From Generalist to Specialist Representation¶
Conference: ICML 2026
arXiv: 2605.12733
Code: None
Area: Representation Learning Theory / Causal Identifiability
Keywords: identifiability, task-relevant representation, nonparametric, sparsity, world model
TL;DR¶
This paper provides the first fully nonparametric (no intervention, no functional constraints) two-layer hierarchical identifiability proof: the temporal-task structure is identifiable via CI tests from the collider perspective, and task-relevant latents can be separated from generalist representations using sparsity regularization.
Background & Motivation¶
Background: Learning latents from high-dimensional observations is central to world modeling. However, without identifiability guarantees, latent representations may be "observation-equivalent but content-misaligned" with the ground truth (arbitrary permutation \(\hat s = \phi(s)\)). Classical linear ICA relies on non-Gaussianity, nonlinear ICA on auxiliary variables or functional constraints, and causal representation learning on intervention/counterfactuals—each approach requires "extra ingredients."
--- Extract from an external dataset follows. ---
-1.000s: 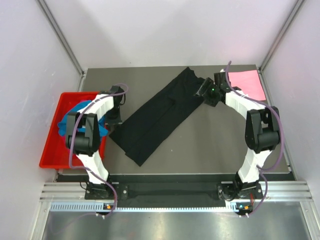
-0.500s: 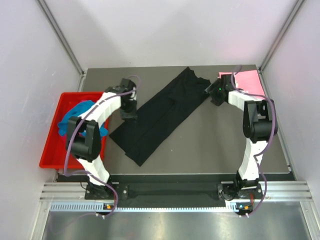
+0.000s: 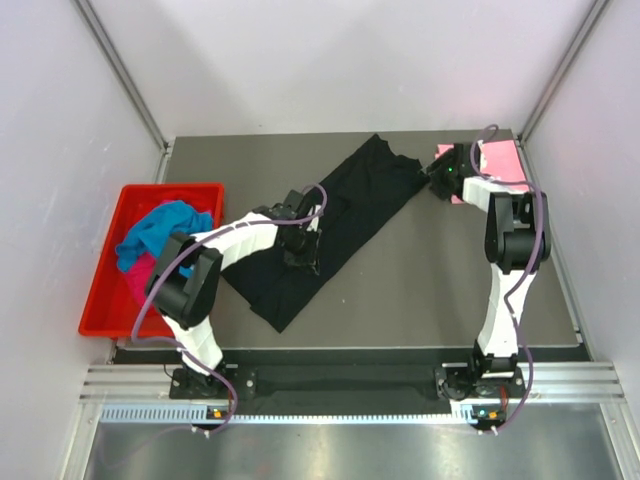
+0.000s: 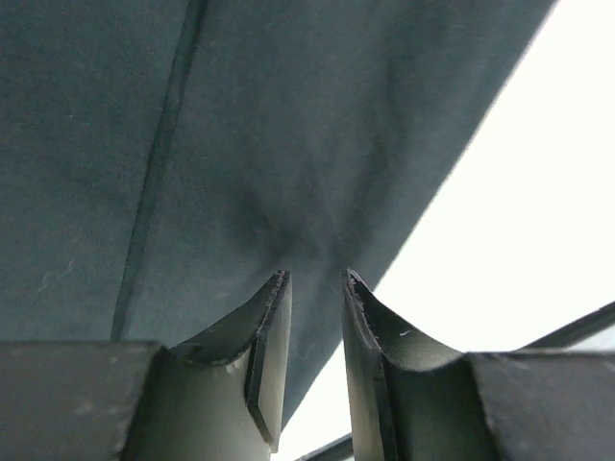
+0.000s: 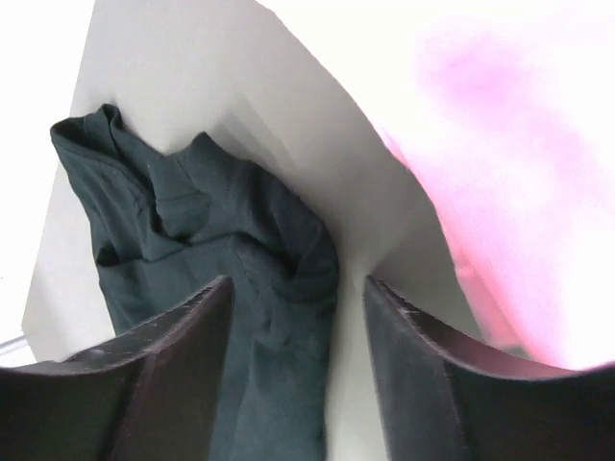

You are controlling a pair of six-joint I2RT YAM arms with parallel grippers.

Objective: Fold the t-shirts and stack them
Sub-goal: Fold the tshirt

Limitations of Prior Work: (1) Most identifiability results aim for full latent recovery, but downstream tasks often only require a subset; (2) Existing task-relevant works (content-style separation, subspace factorization) only support fixed structures, with inflexible task numbers and combinations; (3) In the i.i.d. setting, temporal signals cannot be used, making theory especially challenging.
Key Challenge: It is nearly impossible to achieve both "full generality" (nonparametric + arbitrary task structure + allowing disconnected sequences) and "provable identifiability." The core issue is that component-wise full latent recovery requires overly strong assumptions, but identifying only the task-relevant subset is often sufficient and allows much weaker conditions.
Goal: To prove, under the most general nonparametric setting, that (1) the association structure between time steps and tasks is identifiable; (2) the task-relevant latents within each time step are identifiable.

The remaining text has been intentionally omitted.